Barney Battles

Personal information
- Full name: Bernard Battles
- Date of birth: 13 January 1875
- Place of birth: Springburn, Scotland
- Date of death: 9 February 1905 (aged 30)
- Place of death: Glasgow, Scotland
- Height: 5 ft 11 in (1.80 m)
- Positions: Full-back; wing half;

Youth career
- Linlithgow Juniors
- Broxburn

Senior career*
- Years: Team / Apps / (Gls)
- 1893–1894: Bathgate
- 1894–1895: Heart of Midlothian / 16 / (0)
- 1895–1897: Celtic / 28 / (3)
- 1896: → Liverpool (loan) / 2 / (0)
- 1897–1898: Dundee / 15 / (2)
- 1898: → Liverpool (loan) / 1 / (0)
- 1898–1904: Celtic / 81 / (3)
- 1904–1905: Kilmarnock / 23 / (0)

International career
- 1899–1902: Scottish League XI / 2 / (0)
- 1901: Scotland / 3 / (0)

= Barney Battles Sr. =

Scottish footballer

Bernard Battles (13 January 1875 – 9 February 1905) was a Scottish footballer, whose clubs included Heart of Midlothian, Celtic, Liverpool, Dundee and Kilmarnock before his death aged 30.

==Career==
===Club===
Battles was born in Springburn, Glasgow, he moved to Midlothian when still a boy and played his early football with Broxburn and Bathgate, before joining Hearts in 1894, winning the Scottish Football League title the following year and then moving on to Celtic. He made his Celtic debut in the 2–1 away league win over Dundee on 10 August 1895 and won a League championship badge plus the Glasgow Cup in his maiden campaign.

Late in the 1895–96 season, after Celtic had won the championship, he left on loan for English club Liverpool, where he played in two league fixtures and three 'test' matches (effectively promotion/relegation playoffs) for them. Back at Celtic, he was suspended by the club in November 1896 and did not feature again during 1896–97, after he – plus Peter Meechan and John Divers – refused to take the field for a game due to being insulted by the presence of a journalist who had been highly critical of the team in their previous match (a loss to Rangers in the Glasgow Cup final).

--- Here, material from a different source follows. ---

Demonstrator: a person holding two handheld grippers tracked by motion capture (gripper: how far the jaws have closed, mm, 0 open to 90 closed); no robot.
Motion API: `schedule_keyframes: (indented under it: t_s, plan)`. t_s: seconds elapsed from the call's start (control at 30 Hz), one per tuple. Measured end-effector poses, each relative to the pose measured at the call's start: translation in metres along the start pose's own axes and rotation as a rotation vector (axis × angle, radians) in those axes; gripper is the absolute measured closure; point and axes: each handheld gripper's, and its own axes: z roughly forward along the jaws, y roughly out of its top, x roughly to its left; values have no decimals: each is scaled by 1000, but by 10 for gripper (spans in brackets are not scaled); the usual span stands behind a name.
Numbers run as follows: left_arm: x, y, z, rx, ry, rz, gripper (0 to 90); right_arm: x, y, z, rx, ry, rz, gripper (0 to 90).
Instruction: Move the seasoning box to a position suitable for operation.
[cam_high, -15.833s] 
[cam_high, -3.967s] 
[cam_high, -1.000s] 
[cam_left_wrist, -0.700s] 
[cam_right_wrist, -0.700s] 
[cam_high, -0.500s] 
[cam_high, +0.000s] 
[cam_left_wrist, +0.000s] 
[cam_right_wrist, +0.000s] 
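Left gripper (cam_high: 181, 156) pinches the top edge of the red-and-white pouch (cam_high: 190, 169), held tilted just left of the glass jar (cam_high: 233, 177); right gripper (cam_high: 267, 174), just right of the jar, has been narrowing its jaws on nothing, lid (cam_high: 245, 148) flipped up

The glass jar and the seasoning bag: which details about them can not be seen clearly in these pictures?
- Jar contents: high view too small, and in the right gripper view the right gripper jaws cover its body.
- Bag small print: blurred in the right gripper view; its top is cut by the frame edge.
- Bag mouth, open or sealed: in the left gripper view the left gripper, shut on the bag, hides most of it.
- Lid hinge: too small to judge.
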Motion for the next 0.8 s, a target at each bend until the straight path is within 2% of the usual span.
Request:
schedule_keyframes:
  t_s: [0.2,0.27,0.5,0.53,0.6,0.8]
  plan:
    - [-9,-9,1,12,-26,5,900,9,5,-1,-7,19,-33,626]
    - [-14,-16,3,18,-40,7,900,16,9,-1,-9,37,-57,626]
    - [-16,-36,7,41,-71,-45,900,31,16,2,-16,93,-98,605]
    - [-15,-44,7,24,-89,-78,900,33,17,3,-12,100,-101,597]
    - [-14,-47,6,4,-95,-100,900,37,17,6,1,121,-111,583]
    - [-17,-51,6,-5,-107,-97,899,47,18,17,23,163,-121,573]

Battles joined Dundee in April 1897 and would make 19 total appearances with 2 goals during the 1897–98 season, then played another League match for Liverpool in March 1898. He rejoined Celtic the following October, shortly after John Divers also returned; despite the pair's past indiscretion, the team's results had noticeably worsened in their absence. He remained in Glasgow for the next six years, with no further League titles but four consecutive appearances in Scottish Cup Finals, winning the first two in 1899 and 1900, and losing the others in 1901 (to former employers Hearts) and 1902.

===International===
He impressed Scottish selectors with his consistent performances and in 1901 he started all three Home International matches, his only full caps. Battles had already played for the Scottish League XI in 1899 and was selected again in 1902, and also turned out for the Glasgow Association against Sheffield in the same year.

===Death===
After leaving Celtic he subsequently moved to Kilmarnock before his death from pneumonia on 9 February 1905, at the age of 30, two weeks after falling ill following a match on 21 January. A reported 40,000 people lined the route to Dalbeth Cemetery in Glasgow's East End on the day of Battles' funeral. The monies taken from the stand at the 1905 Scotland v Ireland match at Celtic Park were donated by host club Celtic to the grieving Battles family in tribute to their former player.

Battles died before the birth of his son, Barney Battles Jr., who was named in his memory and would also go on to be a Scottish international, playing as a forward.